(Task brief)
Your answer should consist only of the lines below from the one with "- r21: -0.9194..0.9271" through the one with "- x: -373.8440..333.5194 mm", copied exactly.

(Supplied information)

********

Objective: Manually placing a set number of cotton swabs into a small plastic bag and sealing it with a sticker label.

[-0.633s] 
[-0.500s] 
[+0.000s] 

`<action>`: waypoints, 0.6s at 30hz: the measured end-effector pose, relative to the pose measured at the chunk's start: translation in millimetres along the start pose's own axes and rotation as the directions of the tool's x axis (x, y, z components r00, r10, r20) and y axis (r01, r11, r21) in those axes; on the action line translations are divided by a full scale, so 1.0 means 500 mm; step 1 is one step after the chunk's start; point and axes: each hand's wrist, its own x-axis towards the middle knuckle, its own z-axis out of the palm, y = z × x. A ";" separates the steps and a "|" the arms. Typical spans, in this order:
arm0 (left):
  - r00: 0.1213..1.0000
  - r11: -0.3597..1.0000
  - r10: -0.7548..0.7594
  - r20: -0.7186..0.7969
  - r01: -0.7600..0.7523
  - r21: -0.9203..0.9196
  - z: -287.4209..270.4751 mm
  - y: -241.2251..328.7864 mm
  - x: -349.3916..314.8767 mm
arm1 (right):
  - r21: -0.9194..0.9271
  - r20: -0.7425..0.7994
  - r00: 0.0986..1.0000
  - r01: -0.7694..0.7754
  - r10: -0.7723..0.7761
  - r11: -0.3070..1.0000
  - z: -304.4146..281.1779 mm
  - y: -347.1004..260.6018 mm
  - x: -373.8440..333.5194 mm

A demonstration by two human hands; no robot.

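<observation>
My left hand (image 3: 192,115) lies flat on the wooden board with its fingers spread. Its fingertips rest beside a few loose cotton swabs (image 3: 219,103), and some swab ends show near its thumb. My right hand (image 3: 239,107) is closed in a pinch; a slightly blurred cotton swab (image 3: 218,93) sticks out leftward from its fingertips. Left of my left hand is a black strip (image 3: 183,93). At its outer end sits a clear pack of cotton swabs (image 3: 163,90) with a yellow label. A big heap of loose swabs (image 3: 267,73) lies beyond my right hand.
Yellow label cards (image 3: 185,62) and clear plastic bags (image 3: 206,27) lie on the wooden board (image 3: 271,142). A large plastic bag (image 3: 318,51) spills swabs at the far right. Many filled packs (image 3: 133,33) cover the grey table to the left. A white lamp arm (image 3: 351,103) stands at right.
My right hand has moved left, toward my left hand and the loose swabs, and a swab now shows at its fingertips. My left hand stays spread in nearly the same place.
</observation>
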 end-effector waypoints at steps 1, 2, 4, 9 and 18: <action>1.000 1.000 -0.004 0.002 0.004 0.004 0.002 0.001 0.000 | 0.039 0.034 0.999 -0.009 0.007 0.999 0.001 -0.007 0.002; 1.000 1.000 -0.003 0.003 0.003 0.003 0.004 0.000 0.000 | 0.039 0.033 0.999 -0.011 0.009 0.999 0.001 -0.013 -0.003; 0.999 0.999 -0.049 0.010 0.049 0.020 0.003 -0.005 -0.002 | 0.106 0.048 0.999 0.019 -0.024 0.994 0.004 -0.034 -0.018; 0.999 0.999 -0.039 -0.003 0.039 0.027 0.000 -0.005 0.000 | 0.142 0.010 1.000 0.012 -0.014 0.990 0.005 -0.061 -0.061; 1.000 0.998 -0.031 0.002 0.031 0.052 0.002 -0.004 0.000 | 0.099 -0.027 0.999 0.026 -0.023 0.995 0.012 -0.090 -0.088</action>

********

(Answer to this task)
  - r21: -0.9194..0.9271
  - r20: -0.7425..0.7994
  - r00: 0.0986..1.0000
  - r01: -0.7694..0.7754
  - r10: -0.7723..0.7761
  - r11: -0.3070..1.0000
  - z: -304.4146..281.1779 mm
  - y: -347.1004..260.6018 mm
  - x: -373.8440..333.5194 mm

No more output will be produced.